Data records below:

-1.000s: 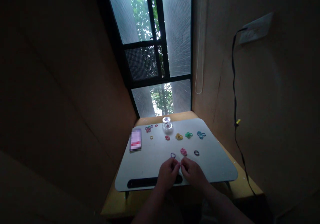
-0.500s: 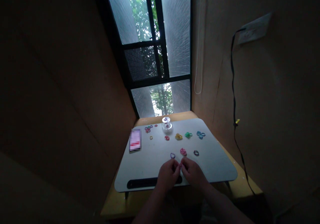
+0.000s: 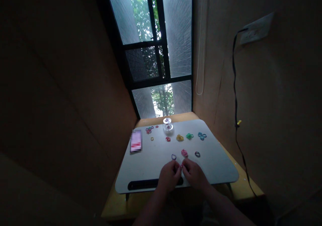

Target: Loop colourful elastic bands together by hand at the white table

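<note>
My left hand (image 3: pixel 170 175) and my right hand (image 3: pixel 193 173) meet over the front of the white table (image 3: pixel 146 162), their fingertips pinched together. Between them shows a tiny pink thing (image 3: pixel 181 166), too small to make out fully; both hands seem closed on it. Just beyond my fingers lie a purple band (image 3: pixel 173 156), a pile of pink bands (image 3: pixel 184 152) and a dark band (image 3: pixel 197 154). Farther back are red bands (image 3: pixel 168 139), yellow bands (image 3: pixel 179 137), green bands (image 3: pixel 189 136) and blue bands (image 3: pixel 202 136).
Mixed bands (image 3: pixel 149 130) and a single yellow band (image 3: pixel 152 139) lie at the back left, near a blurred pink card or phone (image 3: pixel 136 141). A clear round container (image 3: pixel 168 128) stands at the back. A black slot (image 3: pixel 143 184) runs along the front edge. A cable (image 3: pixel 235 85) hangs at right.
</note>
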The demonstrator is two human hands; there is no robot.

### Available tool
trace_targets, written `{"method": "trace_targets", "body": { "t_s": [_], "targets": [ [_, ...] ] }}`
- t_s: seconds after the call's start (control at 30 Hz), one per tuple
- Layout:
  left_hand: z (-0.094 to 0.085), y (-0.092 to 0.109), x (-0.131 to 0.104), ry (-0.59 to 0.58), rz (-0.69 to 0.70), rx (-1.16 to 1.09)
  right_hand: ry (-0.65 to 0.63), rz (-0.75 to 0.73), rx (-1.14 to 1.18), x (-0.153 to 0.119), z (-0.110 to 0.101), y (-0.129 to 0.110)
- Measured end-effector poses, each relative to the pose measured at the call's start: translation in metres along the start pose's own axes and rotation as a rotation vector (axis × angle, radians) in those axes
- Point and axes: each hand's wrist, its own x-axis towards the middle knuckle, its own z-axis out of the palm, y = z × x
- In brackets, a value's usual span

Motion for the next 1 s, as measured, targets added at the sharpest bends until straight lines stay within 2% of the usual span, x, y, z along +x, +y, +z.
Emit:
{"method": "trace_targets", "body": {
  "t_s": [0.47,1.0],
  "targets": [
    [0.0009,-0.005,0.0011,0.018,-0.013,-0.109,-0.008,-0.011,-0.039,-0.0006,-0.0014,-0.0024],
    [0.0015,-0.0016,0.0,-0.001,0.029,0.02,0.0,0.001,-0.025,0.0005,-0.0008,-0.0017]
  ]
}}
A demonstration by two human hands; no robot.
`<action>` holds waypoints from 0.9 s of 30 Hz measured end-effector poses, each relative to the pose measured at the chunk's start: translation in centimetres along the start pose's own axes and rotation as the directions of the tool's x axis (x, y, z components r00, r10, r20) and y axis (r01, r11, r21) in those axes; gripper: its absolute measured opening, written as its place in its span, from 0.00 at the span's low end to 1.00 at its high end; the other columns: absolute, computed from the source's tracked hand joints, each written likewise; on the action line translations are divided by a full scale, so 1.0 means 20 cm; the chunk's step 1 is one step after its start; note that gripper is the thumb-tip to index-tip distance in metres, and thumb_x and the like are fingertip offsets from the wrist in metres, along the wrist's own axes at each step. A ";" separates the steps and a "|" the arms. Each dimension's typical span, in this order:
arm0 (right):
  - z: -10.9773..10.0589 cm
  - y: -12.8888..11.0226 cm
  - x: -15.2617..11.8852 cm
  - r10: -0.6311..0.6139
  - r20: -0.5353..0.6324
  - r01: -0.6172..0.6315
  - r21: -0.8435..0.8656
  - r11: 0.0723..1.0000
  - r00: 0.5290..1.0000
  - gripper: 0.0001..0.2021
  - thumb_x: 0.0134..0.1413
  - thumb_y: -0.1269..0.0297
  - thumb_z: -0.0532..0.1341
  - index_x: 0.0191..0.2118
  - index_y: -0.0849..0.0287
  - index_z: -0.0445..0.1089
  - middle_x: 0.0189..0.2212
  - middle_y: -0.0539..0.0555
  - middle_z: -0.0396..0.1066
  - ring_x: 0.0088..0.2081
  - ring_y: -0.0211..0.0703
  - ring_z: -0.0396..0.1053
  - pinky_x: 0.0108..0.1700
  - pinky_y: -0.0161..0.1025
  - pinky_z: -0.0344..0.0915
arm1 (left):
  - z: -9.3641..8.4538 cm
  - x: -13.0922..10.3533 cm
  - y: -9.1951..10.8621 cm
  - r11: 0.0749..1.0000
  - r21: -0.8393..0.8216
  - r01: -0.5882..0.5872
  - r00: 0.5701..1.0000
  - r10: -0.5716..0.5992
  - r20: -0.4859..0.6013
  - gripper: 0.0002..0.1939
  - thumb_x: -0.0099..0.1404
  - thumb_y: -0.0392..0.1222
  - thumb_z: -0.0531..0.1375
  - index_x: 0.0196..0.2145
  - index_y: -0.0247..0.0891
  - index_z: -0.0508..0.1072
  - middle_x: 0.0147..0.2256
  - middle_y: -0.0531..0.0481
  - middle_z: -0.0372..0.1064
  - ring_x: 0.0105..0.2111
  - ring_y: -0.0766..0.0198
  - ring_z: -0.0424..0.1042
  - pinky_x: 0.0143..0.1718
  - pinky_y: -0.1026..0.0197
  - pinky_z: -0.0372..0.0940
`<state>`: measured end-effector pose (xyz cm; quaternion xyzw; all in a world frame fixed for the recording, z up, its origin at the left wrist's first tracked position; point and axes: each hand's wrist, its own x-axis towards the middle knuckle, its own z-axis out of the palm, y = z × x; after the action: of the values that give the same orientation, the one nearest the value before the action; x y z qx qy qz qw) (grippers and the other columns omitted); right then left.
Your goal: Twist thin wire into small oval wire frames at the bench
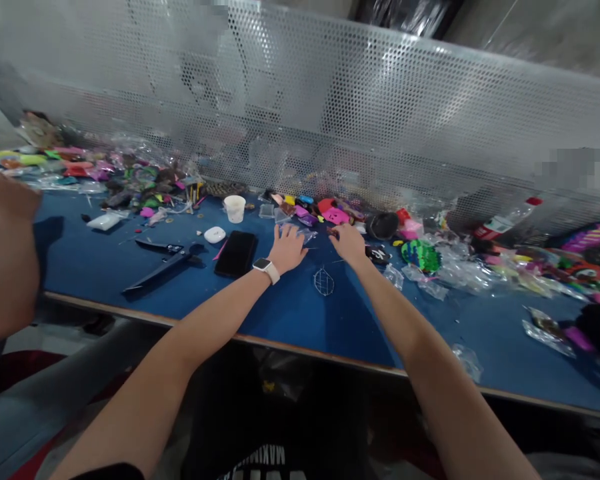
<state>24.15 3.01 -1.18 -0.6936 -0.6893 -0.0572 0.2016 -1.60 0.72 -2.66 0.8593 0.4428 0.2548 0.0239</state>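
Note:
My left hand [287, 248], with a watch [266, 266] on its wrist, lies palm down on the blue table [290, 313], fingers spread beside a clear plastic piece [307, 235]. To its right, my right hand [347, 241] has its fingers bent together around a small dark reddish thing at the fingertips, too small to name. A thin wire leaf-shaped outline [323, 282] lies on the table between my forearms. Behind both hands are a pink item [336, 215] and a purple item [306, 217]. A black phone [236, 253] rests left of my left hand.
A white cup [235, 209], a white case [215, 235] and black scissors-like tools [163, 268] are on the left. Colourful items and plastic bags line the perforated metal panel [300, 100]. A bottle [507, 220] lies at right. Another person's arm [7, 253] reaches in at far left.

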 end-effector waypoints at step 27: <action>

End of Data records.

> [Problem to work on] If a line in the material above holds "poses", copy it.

> [Answer section]
- Measured end-effector poses, each relative to the pose measured at the call's start: translation in metres along the start pose's own axes and rotation as a rotation vector (axis × angle, radians) in those axes
`<action>` holds waypoints from 0.9 s of 30 Hz measured end-effector poses, each relative to the pose measured at the chunk's start: translation in centimetres along the start pose's own axes and rotation as the directions of the tool's x axis (x, y, z components r00, r10, r20) and y axis (r01, r11, r21) in those axes; gripper: its absolute measured opening, written as its place in its span, from 0.00 at the span's low end to 1.00 at its high end; the other columns: absolute, computed from the source's tracked hand joints, each written likewise; on the action line translations are divided by a full scale, so 1.0 means 20 cm; the chunk's step 1 is one step after its start; note that gripper is the thumb-tip to index-tip distance in metres, and thumb_x and the like are fingertip offsets from the wrist in metres, along the wrist's own axes at each step. A ";" separates the steps and a "|" the arms. Each dimension's typical span, in this order:

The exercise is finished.